Yarım saat içerisinde arabasını kulübün özel otoparkına park edip ‘’Hoş geldiniz Alparslan Bey.’’ diyerek kendisini karşılayan güvenliklere baş selamı verip içeri girdi. Karanlığı, puslu spot ışıkları aydınlatıyor, eğlenirken kendinden geçen insanları birkaç saniye ortaya çıkartıyordu. Arkadaşları için hazırlanan locaya ilerlerken telefonunu eline alıp kardeşi Ertuğrul’a mesaj attı. ‘’Mekândayım. Her şey yolunda görünüyor.’’ Kısa süre sonra telefon ekranı aydınlandı. ‘Kendine dikkat et abim.’ Mesaja gülümserken locaya varmış, ‘’Nerede kaldın be abicim!’’ sesleriyle arkadaşlarına bakmıştı. Üniversite yıllarının arkadaş grubuyla selamlaşıp, en samimi olduğu Sinan’ın yanına oturdu. ‘’Yorgundum. Ancak gelebildim.’’
‘’Kendini bu kadar yorma.’’ diyen arkadaşlarına bakıp tebessüm ederken, Sinan kulağına eğilmiş ve her zamanki sözlerine başlamıştı. Her zaman haklı olduğu sözlerine! ‘’Hep iş, hep iş… Biraz hayatını yaşa! Âşık ol, bir kadını sev artık. Yeniden! Zaman geçiyor Alparslan. Merdiveni kırka dayadık kardeşim.’’ Alparslan, huysuz bir ifadeyle Sinan’a bakarken uzun bacaklarını öne doğru uzattı.
‘’Farkındayım Sinan ama niye böyle bir adam oldum ben de bilmiyorum.’’ Sinan, onun omzuna kolunu atıp ‘’Kalbin kırıldı.’’ derken, Alparslan geçmişini düşünmeye başlamıştı. Evet doğruydu, kalbi kırılmıştı. Kabuk bağlasa da canını yakan yaraları vardı.
‘’Ben, kötü kalpli biri miyim?’’ Onun böyle sorular sorduğunu uzun zamandır duymayan Sinan, şaşkın bir ifadeyle yüzüne bakıp bıyık altından imalı şekilde güldü. ‘’Değilsin, hatta gördüğüm en iyi kalpli insanlardan birisin. Fakat soğuksun birader, buz gibi bir adamsın. Bazen insanlar, kalbin ya da vicdanın olup olmadığını sorguluyorlar.’’ Cevabı anladığını belirtircesine ağır ağır başını salladı. Ne zaman bu kadar soğuk ve vicdanını unutmuş bir adam olduğunu düşündü. Vicdansız değildi elbette. Ancak, öyleymiş gibi davranıyordu ve bunu Bergüzar’ın ağlamaktan kızaran gözlerini gördüğünde fark etmişti. O ânı hatırlayıp, kızaran gözlerini düşünürken zorla yutkunup nefes almaya çalıştığı sırada Sinan’ın ıslık sesiyle kendine geldi.

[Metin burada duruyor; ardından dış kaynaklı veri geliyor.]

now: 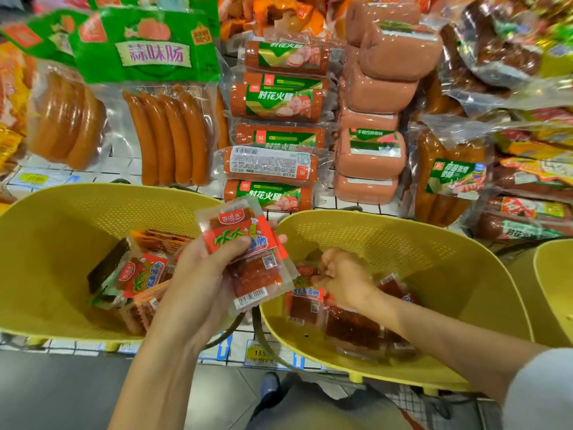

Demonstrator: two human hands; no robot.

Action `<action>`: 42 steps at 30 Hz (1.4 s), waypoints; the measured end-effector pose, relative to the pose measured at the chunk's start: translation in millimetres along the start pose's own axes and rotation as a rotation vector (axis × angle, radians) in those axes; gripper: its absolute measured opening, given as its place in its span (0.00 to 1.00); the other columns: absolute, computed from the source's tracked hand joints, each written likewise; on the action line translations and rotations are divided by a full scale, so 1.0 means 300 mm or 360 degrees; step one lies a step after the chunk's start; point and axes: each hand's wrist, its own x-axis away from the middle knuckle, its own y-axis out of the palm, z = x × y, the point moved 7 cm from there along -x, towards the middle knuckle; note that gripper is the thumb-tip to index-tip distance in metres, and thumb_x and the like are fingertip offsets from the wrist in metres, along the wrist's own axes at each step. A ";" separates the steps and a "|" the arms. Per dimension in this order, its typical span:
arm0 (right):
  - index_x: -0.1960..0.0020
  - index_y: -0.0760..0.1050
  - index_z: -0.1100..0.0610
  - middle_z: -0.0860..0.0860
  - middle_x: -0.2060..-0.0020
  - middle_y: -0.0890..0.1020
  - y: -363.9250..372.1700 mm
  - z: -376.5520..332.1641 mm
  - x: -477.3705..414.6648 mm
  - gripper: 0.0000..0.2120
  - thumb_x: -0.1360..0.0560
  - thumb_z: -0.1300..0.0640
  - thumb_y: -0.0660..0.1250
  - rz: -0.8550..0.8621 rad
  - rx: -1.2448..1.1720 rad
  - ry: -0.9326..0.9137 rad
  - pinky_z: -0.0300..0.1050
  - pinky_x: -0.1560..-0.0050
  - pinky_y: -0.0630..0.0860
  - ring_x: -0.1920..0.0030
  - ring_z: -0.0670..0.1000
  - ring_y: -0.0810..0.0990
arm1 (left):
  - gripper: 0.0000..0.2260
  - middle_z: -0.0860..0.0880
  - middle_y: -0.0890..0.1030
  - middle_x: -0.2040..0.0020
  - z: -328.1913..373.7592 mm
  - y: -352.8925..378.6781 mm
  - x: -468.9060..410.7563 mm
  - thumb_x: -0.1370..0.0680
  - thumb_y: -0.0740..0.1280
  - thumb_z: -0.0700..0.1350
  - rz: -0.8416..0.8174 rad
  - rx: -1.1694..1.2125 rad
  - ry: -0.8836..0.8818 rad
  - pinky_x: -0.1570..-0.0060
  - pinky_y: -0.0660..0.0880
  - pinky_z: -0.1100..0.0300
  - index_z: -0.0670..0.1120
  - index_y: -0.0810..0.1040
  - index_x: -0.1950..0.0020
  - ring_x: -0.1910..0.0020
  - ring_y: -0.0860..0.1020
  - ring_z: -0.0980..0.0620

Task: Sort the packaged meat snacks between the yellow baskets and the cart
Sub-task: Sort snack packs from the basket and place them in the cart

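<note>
Shop shelf behind is stacked with green-topped sausage packs point(164, 119), red ham rolls point(276, 100) and pink luncheon-meat blocks point(370, 152). At the shelf's front edge sit two yellow perforated plastic baskets, the left basket point(62, 201) and the right basket point(403, 226). Both contain clear red-labelled meat snack packets. Above the gap between them the left hand point(198, 283) grips a held stack point(248, 259) of these packets, thumb across the label. Inside the right basket, near its left wall, the right hand point(341, 277) has its fingers curled, pinching a loose packet point(305, 293).

Left hand point(201, 274) grips snack packets point(255, 274), thumb across; right hand point(339, 276) curled, reaching low.
</note>
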 end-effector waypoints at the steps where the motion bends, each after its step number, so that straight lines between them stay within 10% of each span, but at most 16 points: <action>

‘’Hatundaki dövmeye bak usta.’’ Alparslan, kalabalığa göz atıp, Sinan’ın bahsettiği kadını bulduğunda sırtını tamamen kaplayan Düş Kapanı dövmesini görmüştü. ‘’Elbise çok cesur, dövmeden bahsetmiyorum bile.’’ demekle yetindi. O sırada kadın yüzünü onlara doğru döndü ve gözlerine saliselik bir hızla dokunan çok tanıdık kahveler tüm dikkatini dağıttı. ‘’Bergüzar!’’ Alparslan’ın sesinden şaşkınlığı açıkça belli olurken Bergüzar ondan habersiz, pistte dans eden kız grubunun arasında eğlencelerine ortak olmaya çalışıyordu.
Sinan usulca Alparslan’a dönüp, kızın üstünde çakılı kalan gözlerine çatık kaşlarla baktı. ‘’Tanıyor musun?’’ Cevap gelmedi ama Sinan da pes etmedi. ‘’Senin için önemli biri galiba!’’ Arkadaşının imalı sözleri duyan Alparslan hâlâ pür dikkat Bergüzar’ı izliyordu. Dikkatini kendi üstüne çekmeye çalışan Sinan’ı ve imasını umursamadan tek kelime etti. ‘’Asistanım.’’

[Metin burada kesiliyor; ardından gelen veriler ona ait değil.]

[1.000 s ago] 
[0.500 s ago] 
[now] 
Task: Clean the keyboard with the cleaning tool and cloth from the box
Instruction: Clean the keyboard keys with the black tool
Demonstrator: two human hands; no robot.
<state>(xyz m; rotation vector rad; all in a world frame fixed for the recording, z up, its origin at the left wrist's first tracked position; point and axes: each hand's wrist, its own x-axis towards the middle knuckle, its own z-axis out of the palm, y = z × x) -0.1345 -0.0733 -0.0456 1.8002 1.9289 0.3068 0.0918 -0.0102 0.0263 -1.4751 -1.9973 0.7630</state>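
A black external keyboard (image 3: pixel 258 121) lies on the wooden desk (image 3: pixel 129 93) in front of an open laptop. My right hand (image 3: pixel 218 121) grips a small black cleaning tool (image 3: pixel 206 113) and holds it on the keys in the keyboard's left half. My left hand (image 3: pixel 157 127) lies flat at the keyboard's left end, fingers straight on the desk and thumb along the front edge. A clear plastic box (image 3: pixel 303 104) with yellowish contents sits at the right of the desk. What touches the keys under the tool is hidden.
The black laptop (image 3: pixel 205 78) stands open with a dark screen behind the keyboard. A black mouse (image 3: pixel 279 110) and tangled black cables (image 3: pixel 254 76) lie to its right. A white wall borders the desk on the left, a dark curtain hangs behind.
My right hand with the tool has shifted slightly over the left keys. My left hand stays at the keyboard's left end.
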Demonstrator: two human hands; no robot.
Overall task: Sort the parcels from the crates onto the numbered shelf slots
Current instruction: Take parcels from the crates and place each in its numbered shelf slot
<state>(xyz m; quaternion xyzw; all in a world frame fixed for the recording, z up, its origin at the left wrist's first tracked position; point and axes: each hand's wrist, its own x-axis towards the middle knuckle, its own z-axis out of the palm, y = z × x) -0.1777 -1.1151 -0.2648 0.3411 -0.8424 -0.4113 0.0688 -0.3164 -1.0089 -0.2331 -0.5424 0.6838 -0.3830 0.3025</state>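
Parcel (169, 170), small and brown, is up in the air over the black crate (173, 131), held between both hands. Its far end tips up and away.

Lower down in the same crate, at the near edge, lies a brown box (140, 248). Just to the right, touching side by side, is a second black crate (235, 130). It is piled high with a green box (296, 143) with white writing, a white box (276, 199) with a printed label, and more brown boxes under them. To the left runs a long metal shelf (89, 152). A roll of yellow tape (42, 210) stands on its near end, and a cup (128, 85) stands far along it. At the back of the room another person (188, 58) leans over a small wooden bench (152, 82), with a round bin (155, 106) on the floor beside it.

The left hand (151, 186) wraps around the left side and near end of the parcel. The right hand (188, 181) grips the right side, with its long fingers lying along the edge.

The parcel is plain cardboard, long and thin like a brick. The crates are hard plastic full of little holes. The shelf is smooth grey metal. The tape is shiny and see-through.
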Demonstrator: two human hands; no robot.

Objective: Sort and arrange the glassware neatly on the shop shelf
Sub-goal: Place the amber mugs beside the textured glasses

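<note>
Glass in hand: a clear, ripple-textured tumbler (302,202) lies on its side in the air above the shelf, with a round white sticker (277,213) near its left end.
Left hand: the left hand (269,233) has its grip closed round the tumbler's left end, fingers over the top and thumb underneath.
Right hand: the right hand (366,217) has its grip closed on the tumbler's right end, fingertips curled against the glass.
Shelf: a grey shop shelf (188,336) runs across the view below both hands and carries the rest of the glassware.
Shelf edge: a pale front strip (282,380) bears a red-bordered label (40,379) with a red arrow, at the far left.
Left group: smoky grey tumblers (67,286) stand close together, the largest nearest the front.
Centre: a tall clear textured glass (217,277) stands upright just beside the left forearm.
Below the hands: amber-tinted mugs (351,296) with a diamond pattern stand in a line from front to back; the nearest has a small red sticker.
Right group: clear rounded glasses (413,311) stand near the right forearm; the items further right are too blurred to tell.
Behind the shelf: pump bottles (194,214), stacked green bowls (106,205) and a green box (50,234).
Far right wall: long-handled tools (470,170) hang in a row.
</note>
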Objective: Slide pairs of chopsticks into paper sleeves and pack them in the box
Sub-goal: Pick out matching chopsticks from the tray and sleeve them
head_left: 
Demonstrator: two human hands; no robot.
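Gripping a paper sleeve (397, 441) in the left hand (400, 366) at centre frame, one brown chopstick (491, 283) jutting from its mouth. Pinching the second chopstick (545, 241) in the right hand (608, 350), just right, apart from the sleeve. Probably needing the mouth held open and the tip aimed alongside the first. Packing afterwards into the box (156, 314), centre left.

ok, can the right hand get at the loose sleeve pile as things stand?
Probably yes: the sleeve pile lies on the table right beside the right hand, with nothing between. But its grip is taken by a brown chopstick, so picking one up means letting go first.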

‘’Sadece asistanın mı Alparslan Yalın? Bana öyle gelmedi de.’’
‘’Sadece asistanım. Ne bir eksik, ne bir fazla.’’ Sinan, ‘anladım’ der gibi başını sallayıp pisti izlemeye başladı.

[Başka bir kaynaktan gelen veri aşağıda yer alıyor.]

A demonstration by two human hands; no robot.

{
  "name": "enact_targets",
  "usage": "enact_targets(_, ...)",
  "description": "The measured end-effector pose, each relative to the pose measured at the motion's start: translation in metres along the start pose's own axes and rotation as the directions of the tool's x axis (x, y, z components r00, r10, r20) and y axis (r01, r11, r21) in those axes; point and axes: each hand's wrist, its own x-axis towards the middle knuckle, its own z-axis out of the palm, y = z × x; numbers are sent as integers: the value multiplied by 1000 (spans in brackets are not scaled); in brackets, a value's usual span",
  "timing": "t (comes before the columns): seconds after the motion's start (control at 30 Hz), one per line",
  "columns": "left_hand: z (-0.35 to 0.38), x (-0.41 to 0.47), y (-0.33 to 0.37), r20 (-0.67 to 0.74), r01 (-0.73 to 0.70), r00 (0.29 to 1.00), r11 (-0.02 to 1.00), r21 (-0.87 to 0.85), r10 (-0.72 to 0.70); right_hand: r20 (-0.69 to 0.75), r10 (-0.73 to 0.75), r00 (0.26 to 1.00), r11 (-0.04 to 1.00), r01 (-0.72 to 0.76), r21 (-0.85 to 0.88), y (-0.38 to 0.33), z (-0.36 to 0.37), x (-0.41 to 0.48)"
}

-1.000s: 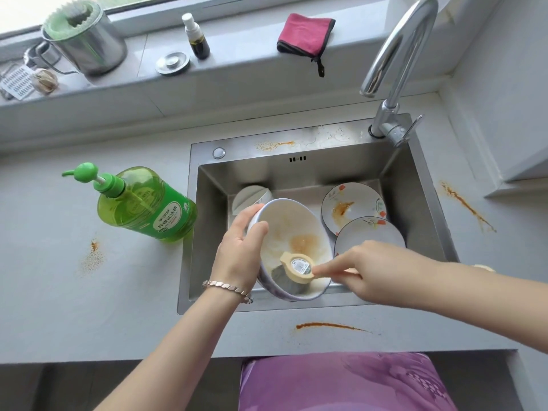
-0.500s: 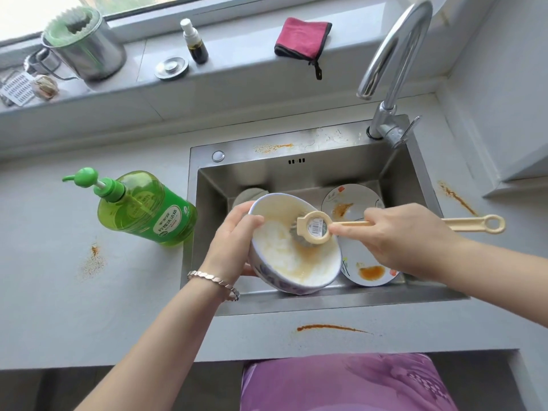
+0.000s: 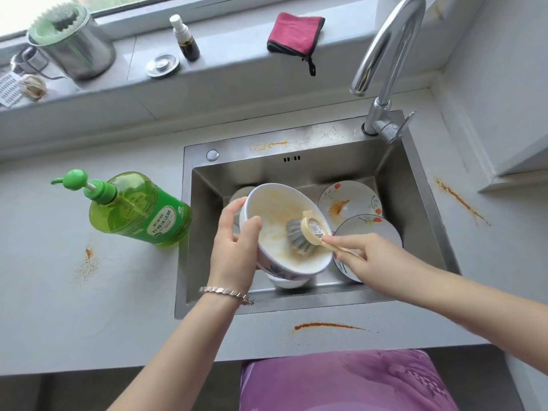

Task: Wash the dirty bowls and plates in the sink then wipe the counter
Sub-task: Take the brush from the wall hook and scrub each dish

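My left hand (image 3: 235, 247) grips the rim of a white bowl (image 3: 275, 212), tilted over the steel sink (image 3: 415, 185), thumb inside the rim. The bowl's inside is smeared with orange sauce and foam. My right hand (image 3: 373, 259) holds the cream handle of a dish brush (image 3: 305, 235); its grey wire head presses against the bowl's inner wall. Another bowl (image 3: 287, 281) sits under the held one. Two flower-patterned plates lie in the sink to the right: the far one (image 3: 353, 200) stained orange, the near one (image 3: 367, 229) partly behind my right hand.
A green dish soap pump bottle (image 3: 139, 212) stands on the counter left of the sink. Orange stains mark the counter at the left (image 3: 87, 262), front (image 3: 326, 325) and right (image 3: 459, 200). The faucet (image 3: 385, 66) arches over the back right. A pink cloth (image 3: 293, 34) lies on the sill.
The brush head moved down from the bowl's upper rim to its lower right inner wall. My right hand dropped toward me, now covering part of the near plate. The bowl stays tilted in my left hand.
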Motion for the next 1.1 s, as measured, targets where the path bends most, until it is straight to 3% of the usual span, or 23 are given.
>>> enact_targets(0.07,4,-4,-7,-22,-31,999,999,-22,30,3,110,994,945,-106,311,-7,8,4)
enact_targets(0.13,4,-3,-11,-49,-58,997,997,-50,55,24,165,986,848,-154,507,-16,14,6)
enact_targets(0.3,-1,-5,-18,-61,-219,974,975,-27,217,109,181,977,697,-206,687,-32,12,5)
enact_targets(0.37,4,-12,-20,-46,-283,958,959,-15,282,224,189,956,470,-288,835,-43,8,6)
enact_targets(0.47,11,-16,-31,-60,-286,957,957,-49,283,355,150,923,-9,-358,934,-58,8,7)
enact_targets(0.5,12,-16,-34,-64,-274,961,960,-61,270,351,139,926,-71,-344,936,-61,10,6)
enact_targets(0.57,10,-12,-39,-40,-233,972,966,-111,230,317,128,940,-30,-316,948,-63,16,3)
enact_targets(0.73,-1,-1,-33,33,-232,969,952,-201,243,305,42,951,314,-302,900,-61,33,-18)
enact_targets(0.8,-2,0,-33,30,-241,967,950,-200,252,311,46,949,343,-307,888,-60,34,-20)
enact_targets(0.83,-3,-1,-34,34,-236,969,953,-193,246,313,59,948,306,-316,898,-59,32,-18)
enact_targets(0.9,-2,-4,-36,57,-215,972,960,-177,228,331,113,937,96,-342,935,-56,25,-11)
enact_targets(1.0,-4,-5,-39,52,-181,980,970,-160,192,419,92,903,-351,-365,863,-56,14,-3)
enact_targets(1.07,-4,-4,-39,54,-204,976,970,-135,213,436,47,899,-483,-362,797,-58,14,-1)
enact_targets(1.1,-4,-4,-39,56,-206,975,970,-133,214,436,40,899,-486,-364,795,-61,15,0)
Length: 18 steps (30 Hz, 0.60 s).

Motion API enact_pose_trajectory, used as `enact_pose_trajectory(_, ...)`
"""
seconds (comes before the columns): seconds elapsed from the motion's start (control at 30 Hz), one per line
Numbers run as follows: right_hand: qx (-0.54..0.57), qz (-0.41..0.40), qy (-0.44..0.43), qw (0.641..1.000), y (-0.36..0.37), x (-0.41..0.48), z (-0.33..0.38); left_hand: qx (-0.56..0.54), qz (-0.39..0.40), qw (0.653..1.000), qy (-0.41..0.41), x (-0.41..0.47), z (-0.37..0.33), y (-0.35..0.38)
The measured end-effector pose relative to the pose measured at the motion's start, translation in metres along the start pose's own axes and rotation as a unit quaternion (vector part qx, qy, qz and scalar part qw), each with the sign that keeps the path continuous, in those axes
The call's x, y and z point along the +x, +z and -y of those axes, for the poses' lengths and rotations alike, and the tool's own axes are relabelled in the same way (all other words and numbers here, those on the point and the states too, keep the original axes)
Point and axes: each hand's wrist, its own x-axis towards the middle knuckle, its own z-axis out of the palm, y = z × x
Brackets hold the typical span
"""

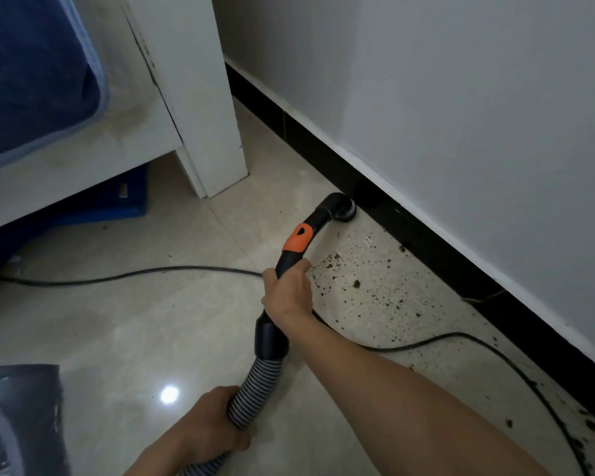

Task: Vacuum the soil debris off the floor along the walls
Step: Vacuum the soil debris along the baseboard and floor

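1. The wall (461, 97) with its black skirting (426, 242) runs from the far corner down to the right, and the floor (134, 321) beside it is where the work lies
2. The white bed frame (200, 97) stands at left, its leg near the skirting
3. Soil (358, 283) is strewn thickly along the skirting from just behind the nozzle to the lower right corner; the floor toward the bed leg looks clean, so I'd say most of this stretch is left to do
4. The hose (255, 389) curves up from the lower left; a black cord (461, 338) crosses the soiled patch
5. The right hand (287, 290), arm stretched forward, is wrapped round the black handle (296, 242) below its orange collar
6. The left hand (210, 424) clasps the ribbed hose low down
7. The nozzle (340, 207) sits on the floor, touching or almost touching the skirting
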Motion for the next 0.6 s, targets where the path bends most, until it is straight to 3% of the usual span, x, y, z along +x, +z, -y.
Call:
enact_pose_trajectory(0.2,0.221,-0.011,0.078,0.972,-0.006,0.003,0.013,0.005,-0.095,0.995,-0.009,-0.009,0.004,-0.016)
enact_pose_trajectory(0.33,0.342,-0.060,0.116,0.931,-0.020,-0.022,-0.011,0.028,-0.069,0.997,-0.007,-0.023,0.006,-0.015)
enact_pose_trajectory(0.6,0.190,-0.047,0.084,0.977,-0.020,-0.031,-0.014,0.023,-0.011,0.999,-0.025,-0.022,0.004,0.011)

Bu sırada Bergüzar, kendini izleyen iki adamdan da habersizdi. Etrafına baktığı sırada birçok insanla göz göze gelmişti ve bunlardan birinin patronu olduğunun farkında değildi. Kalabalıktan bunalarak pistten uzaklaşıp barın önüne gitti. Barmenler onu görünce gülümseyip konuşmaya başlarken, yanından geçen diğer çalışanlarsa kendisine selam veriyor, kısa süre sohbet ediyorlardı. Buraya sık geldiği belliydi ama Alparslan bunu daha önce nasıl fark etmediğini merak etti. Çalışanlarla yaptığı kısa sohbetlerin ardından bardan ayrılan Bergüzar, içki şişesini de alarak üst kat merdivenlerine yönelmişti. Mekânın balkonlarından birine çıkıp gözden kaybolduğunda Alparslan da yerinden kalkıp o tarafa gitmeye başladı. Balkona vardığında gördüğü manzarayla duraksamıştı çünkü Bergüzar’ın rujla iyice belirginleştirdiği dudaklarının arasındaki sigarayı ilk kez görmüştü. Ona çatık kaşlarının altından bakarken kendisinden bir haber olan kız ise çantasında çakmak arıyordu.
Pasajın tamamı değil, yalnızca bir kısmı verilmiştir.